Oh that's easy! You most certainly have some family history there. How cool. There's really no other reason for you to have that as your family name! But your ancestors who lived there long ago may have only gone by one name, and took the name of their town when they left. Last names (other than 'son of' patronymics, such as Ludwig Von Carl) weren't really commonly used until personal taxation became a thing. So enjoy your visit to 'your town', and have fun imagining what things were like there several hundred ears ago! Regensburg has a preserved medieval core so it's a great setting for this dreaming.
I recommend that you dive into German and European history to find out what the 'push' factors were that compelled emigration. The emigration museum near Hamburg - https://www.bremerhaven.de/en/tourism/museums-adventure-worlds/german-emigration-center-bremerhaven.16186.html - makes for a fantastic visit. There are many good books recommended elsewhere on this site, and many on Audible.
You are getting good advice on the ancestry hunt. I have found paying for a subscription on Ancestry to be very worthwhile. I didn't find the DNA testing to be very helpful, since it didn't tell me anything that I didn't already know from my research on Ancestry. The advice to be careful about genealogies without sources is right on. Lots of people have claimed links to royalty that can't be proven with source documents. Basically, fewer documents means that the person wasn't economically important in that time, so was most likely a laborer.
All you need to start is the birth and death date of your ancestor with the Regensburg name. Add everything else that you know - his spouse, his parents? Plug this into the Ancestry or Family Search site and it will look through its database to find the parentage. Keep sifting through the offerings, accept what looks right and reject what doesn't, and you will most likely find your way back to your immigrant.

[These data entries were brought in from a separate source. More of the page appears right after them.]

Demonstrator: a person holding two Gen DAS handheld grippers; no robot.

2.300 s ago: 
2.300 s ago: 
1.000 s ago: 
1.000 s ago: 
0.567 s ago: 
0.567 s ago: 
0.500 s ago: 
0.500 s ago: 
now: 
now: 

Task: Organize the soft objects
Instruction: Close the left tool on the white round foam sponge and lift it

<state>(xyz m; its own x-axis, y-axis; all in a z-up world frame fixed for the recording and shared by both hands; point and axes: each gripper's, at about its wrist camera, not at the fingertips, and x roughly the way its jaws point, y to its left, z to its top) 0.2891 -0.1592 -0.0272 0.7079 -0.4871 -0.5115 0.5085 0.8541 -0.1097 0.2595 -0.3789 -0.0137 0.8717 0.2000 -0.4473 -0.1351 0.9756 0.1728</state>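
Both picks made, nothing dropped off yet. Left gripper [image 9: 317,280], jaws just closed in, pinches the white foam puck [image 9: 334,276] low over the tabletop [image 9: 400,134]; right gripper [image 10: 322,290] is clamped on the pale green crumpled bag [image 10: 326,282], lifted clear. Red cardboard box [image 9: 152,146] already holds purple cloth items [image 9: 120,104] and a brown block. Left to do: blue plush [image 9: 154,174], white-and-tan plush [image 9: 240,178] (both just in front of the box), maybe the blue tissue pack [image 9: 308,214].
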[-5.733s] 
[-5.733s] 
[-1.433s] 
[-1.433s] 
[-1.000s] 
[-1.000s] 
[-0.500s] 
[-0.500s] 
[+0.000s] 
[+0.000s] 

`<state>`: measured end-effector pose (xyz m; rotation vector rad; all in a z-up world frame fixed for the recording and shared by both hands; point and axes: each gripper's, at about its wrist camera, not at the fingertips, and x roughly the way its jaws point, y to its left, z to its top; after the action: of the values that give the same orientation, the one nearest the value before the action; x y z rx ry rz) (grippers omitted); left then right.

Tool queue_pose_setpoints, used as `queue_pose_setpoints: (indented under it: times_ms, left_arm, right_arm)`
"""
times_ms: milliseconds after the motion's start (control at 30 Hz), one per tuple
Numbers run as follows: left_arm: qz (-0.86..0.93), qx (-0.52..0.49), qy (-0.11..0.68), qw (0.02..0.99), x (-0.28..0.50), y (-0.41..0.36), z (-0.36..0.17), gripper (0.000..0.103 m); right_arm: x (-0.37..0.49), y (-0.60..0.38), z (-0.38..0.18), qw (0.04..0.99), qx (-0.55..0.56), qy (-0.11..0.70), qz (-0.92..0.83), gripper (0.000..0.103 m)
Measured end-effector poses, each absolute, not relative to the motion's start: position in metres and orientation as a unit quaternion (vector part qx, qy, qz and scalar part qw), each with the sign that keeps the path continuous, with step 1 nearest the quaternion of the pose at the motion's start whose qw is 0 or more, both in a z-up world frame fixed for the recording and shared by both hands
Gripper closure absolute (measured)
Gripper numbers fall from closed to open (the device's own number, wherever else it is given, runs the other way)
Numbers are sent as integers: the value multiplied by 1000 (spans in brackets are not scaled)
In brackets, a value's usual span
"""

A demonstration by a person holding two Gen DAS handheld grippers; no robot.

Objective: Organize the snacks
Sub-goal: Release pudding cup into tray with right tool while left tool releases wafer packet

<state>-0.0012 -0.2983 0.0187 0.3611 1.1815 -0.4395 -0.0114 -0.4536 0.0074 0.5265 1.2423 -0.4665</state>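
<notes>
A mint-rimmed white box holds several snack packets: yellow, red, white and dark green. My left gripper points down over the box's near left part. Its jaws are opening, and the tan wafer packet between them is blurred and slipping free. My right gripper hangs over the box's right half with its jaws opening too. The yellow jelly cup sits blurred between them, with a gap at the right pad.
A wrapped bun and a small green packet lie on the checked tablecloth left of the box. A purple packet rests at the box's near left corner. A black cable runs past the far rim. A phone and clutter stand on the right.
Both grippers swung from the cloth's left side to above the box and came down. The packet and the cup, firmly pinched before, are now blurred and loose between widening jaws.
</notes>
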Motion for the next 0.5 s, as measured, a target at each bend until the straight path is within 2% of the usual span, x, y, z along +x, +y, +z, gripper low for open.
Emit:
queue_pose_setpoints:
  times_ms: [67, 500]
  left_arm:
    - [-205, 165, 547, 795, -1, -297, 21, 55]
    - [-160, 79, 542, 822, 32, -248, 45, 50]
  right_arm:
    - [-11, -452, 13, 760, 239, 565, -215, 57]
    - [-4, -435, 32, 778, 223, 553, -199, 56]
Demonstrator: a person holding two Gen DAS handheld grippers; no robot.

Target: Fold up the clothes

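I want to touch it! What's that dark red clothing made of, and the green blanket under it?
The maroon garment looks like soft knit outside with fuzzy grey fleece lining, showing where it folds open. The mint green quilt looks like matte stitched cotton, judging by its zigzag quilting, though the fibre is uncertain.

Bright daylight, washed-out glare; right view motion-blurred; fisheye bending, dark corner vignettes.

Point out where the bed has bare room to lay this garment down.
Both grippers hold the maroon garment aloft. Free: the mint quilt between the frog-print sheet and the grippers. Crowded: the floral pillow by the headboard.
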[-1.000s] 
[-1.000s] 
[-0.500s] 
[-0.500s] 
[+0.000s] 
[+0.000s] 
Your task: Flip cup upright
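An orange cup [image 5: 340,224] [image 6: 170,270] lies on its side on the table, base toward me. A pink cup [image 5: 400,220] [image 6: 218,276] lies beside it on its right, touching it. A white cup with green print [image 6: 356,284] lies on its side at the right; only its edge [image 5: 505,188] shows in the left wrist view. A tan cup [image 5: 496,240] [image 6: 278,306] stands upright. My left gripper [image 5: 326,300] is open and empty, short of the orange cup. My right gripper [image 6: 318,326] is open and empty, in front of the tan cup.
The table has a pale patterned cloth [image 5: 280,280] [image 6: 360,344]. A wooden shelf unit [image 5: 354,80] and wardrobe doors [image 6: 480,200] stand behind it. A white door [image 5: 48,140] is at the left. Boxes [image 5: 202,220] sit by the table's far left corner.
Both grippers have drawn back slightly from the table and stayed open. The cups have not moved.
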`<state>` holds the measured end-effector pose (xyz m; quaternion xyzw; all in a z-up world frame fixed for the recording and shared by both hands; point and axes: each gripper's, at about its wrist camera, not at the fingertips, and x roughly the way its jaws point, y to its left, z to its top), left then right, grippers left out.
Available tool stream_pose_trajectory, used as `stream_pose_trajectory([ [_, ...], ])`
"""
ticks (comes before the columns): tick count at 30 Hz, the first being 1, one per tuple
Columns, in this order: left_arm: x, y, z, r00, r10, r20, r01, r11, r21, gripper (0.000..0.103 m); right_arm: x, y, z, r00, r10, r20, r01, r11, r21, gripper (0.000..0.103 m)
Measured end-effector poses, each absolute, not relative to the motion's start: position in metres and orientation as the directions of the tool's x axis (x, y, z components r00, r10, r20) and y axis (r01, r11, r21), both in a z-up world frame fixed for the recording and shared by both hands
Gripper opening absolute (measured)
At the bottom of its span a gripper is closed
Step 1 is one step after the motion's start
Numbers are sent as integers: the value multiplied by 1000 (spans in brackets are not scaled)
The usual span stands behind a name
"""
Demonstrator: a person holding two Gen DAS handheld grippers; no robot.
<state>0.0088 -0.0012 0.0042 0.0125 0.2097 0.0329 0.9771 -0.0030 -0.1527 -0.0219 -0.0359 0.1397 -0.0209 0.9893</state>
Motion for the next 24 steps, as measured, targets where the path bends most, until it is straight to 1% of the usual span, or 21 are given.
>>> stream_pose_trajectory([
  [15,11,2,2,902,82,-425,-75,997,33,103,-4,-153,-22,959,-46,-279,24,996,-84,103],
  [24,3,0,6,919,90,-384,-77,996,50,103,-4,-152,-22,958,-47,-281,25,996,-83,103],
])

I have a great grandfather with the last name of the town that he came from in Luxembourg. It was wonderful to go there and drive around, trying to imagine what the road conditions were like back in the days of the horse-drawn carts. He would have seen the castles up on the hill, maybe even sold produce from his garden to the castle kitchen, but would he ever have entered? I doubt it! I have so much more freedom and possibility than he did, because I could enter that castle!
The culture was very Catholic and oriented to church activities, so there are many documents of life milestones in the parish churches, and it is all in Latin, and their names are Latinized. That tells me that they were anchored to their church and farms and didn't leave the area for generations, until something happened to impel this man to leave with his family. He likely left due to farmland being destroyed in the Napoleonic wars, and he had 5 daughters and no sons to help him rebuild his farmlands. So he led them all to America. The bravery and desperation astounds me.